Daniel Mendes
Acho engraçado que estamos tornando nosso futebol 'europeu', jogando por uma bola, com laterais defensivos, 3 volantes pra armar e obediência tática
E os europeus pegam algum país africano e colocam jogadores de habilidades nas pontas, como a França, ou seja, tornando o futebol deles 'mais brasileiro'
Empresários estão felizes, e vão fazer muita grana até esgotar a paixão dos torcedores com tanto perna de pau.
em Bate-Papo da Torcida > O futuro do futebol brasileiro é sombrio
Em resposta ao tópico:
No Brasil, a proporção é dura: de cada 7.000 crianças que entram (ou conseguem entrar) nas categorias de base, apenas 1 chega ao profissionalismo.

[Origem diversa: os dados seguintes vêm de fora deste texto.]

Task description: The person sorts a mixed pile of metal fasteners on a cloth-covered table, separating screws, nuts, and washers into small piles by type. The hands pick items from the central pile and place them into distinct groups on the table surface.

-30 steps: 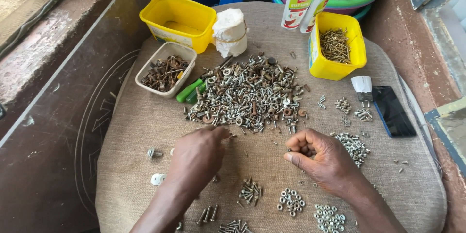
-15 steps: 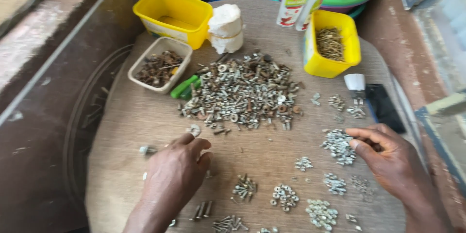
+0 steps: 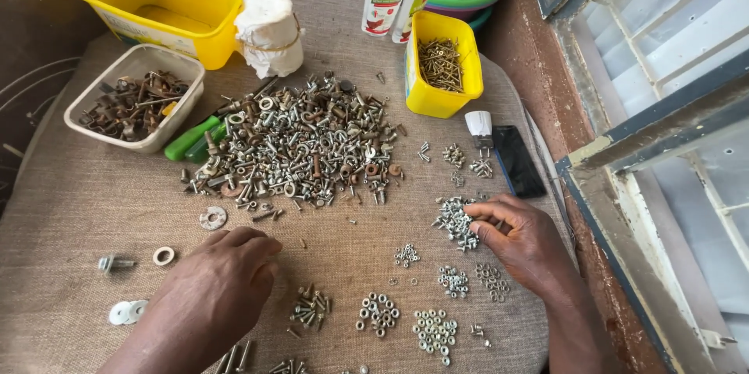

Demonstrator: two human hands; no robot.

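Nearest, left hand [image 3: 214, 288] lies palm-down on the burlap-covered table [image 3: 70, 210], fingers curled, nothing visibly held. Right hand [image 3: 521, 240] touches the small screw pile [image 3: 452, 219], fingertips pressed together; pinch contents unclear. Beyond, mixed hardware heap [image 3: 300, 144], yellow tub of screws [image 3: 441, 62].

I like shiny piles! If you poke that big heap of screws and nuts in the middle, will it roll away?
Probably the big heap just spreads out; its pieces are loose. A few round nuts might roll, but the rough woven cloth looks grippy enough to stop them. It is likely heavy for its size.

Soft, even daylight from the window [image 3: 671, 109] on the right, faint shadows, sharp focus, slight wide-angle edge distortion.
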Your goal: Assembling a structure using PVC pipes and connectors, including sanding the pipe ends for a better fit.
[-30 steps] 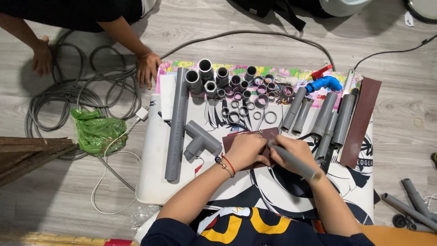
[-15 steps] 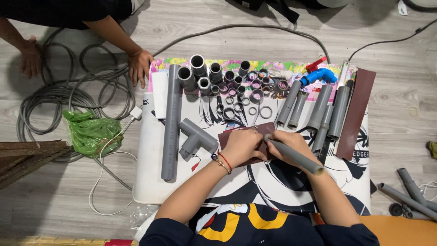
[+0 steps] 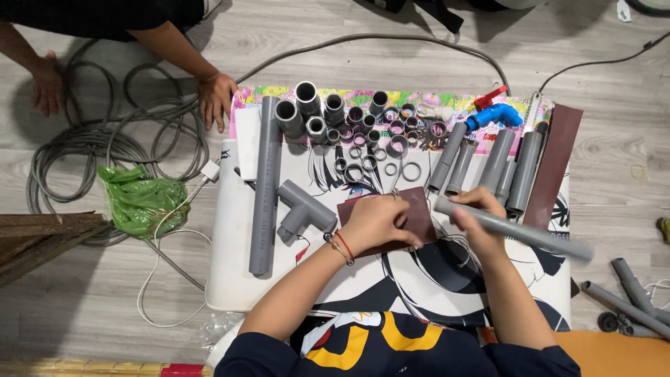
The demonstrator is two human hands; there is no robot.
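Observation:
My left hand (image 3: 377, 222) presses flat on a dark brown sheet of sandpaper (image 3: 419, 220) lying on a printed mat (image 3: 230, 265). My right hand (image 3: 481, 220) grips a thin grey pipe (image 3: 530, 234) near its left end; the pipe slants down to the right, its left tip close to the sandpaper's right edge. A grey tee fitting (image 3: 303, 209) lies just left of my left hand, next to a long grey pipe (image 3: 265, 185).
Several short pipe pieces and rings (image 3: 363, 132) crowd the mat's far side, with more pipes (image 3: 499, 164), a blue elbow (image 3: 492, 115) and a brown strip (image 3: 551, 167) at right. Another person's hand (image 3: 216, 98) rests by coiled cable (image 3: 98, 139). A green bag (image 3: 139, 199) lies left.
My right hand has swung the thin pipe so it lies flatter and reaches further right. My left hand stays on the sandpaper. The other person's hands have shifted slightly.

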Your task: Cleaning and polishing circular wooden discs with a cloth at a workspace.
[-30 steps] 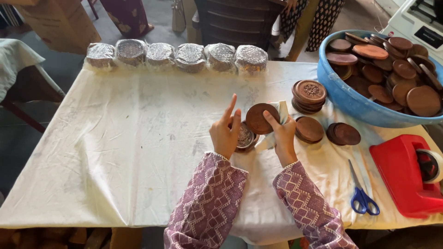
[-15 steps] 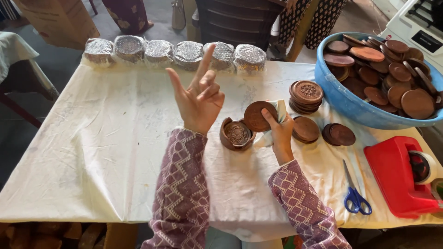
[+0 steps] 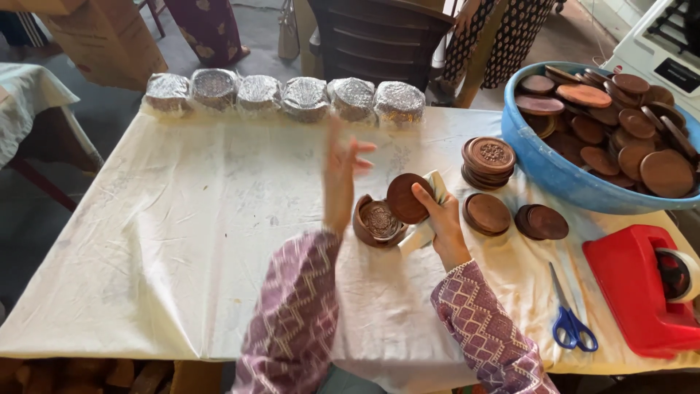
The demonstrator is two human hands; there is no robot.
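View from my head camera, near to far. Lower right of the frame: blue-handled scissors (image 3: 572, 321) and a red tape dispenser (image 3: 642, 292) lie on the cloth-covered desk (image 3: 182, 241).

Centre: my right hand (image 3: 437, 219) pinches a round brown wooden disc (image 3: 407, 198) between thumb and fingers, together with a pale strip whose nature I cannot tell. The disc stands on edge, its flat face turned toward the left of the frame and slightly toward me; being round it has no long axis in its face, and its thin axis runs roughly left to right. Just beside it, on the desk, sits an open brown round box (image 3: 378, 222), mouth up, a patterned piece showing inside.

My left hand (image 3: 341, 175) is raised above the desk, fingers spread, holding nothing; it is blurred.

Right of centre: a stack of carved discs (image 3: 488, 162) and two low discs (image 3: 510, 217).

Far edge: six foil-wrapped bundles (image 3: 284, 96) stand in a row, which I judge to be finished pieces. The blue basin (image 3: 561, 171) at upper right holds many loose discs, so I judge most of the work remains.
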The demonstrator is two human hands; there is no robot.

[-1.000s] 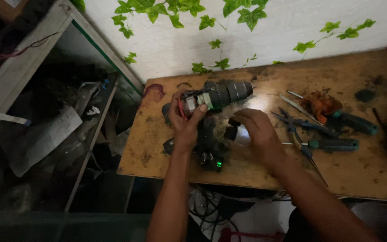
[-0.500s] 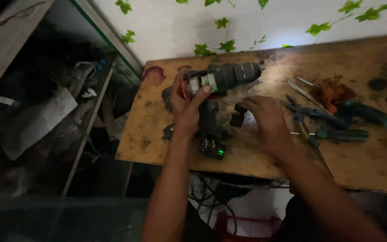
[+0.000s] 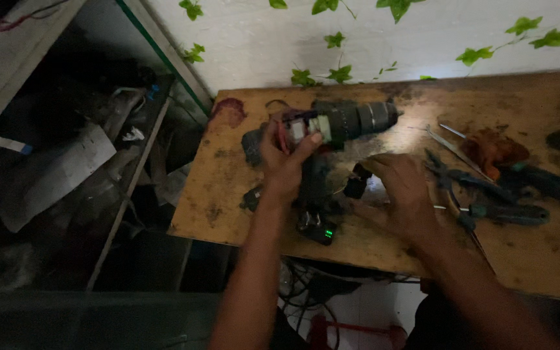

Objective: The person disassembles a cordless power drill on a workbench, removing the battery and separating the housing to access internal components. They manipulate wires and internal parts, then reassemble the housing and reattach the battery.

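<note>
My left hand (image 3: 286,159) clamps the opened cordless drill (image 3: 338,123) steady on the desk (image 3: 228,194) while my right hand (image 3: 400,188) pinches a small black part (image 3: 356,186), best kept low.

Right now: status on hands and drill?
Left hand gripping drill rear. Right hand on small black part. Pliers close right.

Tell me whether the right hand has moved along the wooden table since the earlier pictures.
Barely: the right hand stays beside the dark cordless drill, left of the green-handled pliers, on the wooden table.
</note>
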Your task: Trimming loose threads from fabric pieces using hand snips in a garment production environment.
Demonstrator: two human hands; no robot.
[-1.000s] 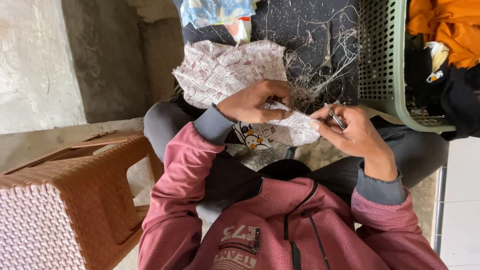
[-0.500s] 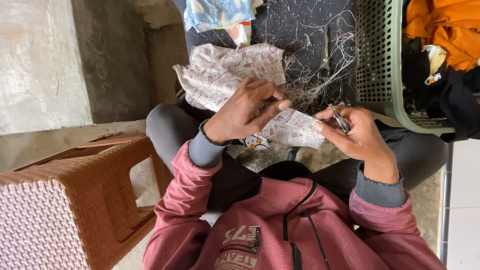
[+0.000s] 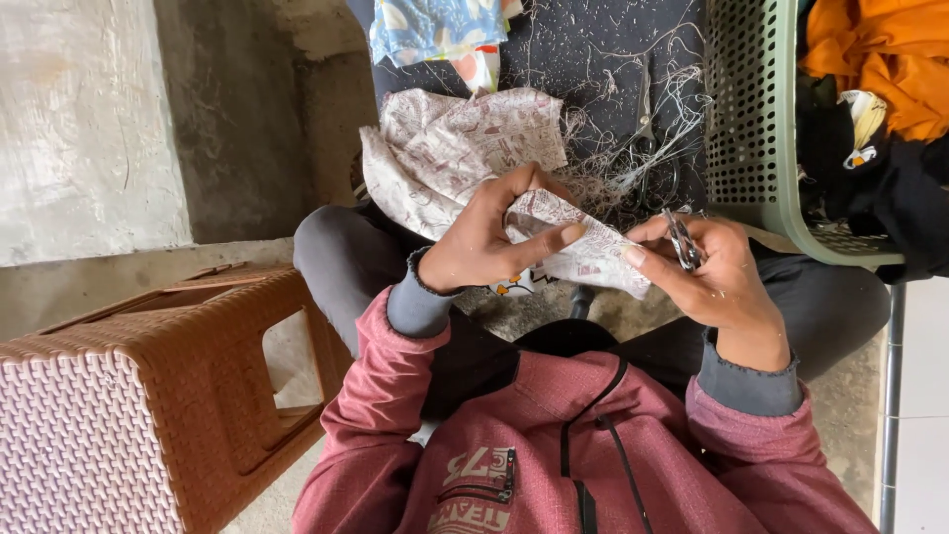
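Cloth: white printed fabric (image 3: pixel 465 148) over the lap, its edge between both hands
Left hand (image 3: pixel 489 237): closed, pinching the fabric
Right hand (image 3: pixel 712 272): closed around small metal snips (image 3: pixel 682 240), thumb touching the fabric
Nearby: green basket (image 3: pixel 751 119), brown stool (image 3: pixel 148 386)

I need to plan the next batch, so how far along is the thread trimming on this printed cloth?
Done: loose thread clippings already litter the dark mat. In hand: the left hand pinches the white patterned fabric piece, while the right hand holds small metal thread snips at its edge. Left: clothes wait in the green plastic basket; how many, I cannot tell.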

Isso representa uma taxa de sucesso de aproximadamente 1,5% no geral, e esse número despenca para 0,01% quando se trata de alcançar a elite do futebol.
E, mesmo entrando, se não tiver que.I. (quem indica), dança.
Aí surgiram os empresários, os patrocínios, as escolinhas de futebol e, quem não pode pagar, dança. Antes, os talentos eram encontrados em peladas ou campos de várzea, campos esses que, em sua maioria, viraram torres e condomínios. Aí entram a tecnologia, o celular, a internet, os games de última geração e já era a fábrica de talentos.
E hoje o foco dos empresários e dos clubes é exportar a garotada antes de amadurecer aqui, fazendo o jogador perder até a identidade com o Brasil, tornando-os frios e mercenários.
Aliado a isso, há uma enxurrada de estrangeiros como jogadores e treinadores, tirando a vaga dos brasileiros e mudando totalmente o estilo brasileiro que sempre fez sucesso. Agora me aparece o Ancelotti e faz o Brasil ter 34% de posse de bola, com uma postura tática ridícula.
Vamos virar uma seleção que corre, se defende, espera, joga por uma bola, não dribla e não tem talento. Bem-vindos à nova era do futebol europeu.
Aí, nas convocações, em vez de pesarem os melhores do momento, entram o passado, a amizade, o patrocinador etc.
E, tirando o Neymar chorão, olhando a reação dos jogadores do Brasil na eliminação, estava tudo frio e cagando. Tanto que ninguém quis dar entrevista depois do fiasco. Tanto faz ganhar ou perder.
E, sobre ganhar Copa, quem viu, viu.